N° 1194 | Le 27 octobre 2016 | Jacques Trémintin | Critiques de livres (accès libre)
Certaines activités professionnelles sont vécues à la fois comme un travail et comme une passion, allant bien au-delà de la simple fonction rémunératrice. Ce qui caractérise le travail passionné ? C’est l’engagement, la liberté, la créativité, l’autonomie, le sens de l’action, l’exercice de l’activité comme porteur de sa propre rétribution. C’est l’incarnation d’une nécessité intérieure, plus que d’une contrainte externe. C’est la porosité des frontières entre travail et loisirs, vie professionnelle et vie privée, contrainte et plaisir, subordination et réalisation de soi. C’est l’occasion d’un épanouissement hors norme, non conventionnel et loin de la routine qui caractérise trop souvent le travail salarié. On n’exerce pas un métier pour gagner sa vie. On gagne sa vie pour pouvoir exercer un métier. Où se situe la limite entre trop et pas assez de passion dans son travail ?

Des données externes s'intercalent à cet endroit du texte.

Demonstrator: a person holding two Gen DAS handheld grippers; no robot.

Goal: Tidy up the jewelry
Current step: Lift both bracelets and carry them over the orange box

Le travail passionné peut se montrer invasif, colonisant l’espace domestique, débordant la vie familiale et le temps libre. L’engagement passionné peut ne pas être reconnu et gratifié à la hauteur des efforts investis, constituant alors un puissant facteur explicatif de souffrance au travail. Sans compter que la valorisation de l’individualité et la glorification de l’engagement peuvent être vus comme une attente sociale de plus en plus prégnante et une forme ostentatoire d’affirmation de soi, déniant ainsi le travail dans ses dimensions statutaires, juridiques et monétaires. À la fois hautement désirable et facteur d’émancipation, la passion au travail peut apparaître harmonieuse. Mais elle peut aussi s’avérer peu enviable et source d’aliénation, quand elle devient excessive et est réduit à être le seul support de reconnaissance de l’identité.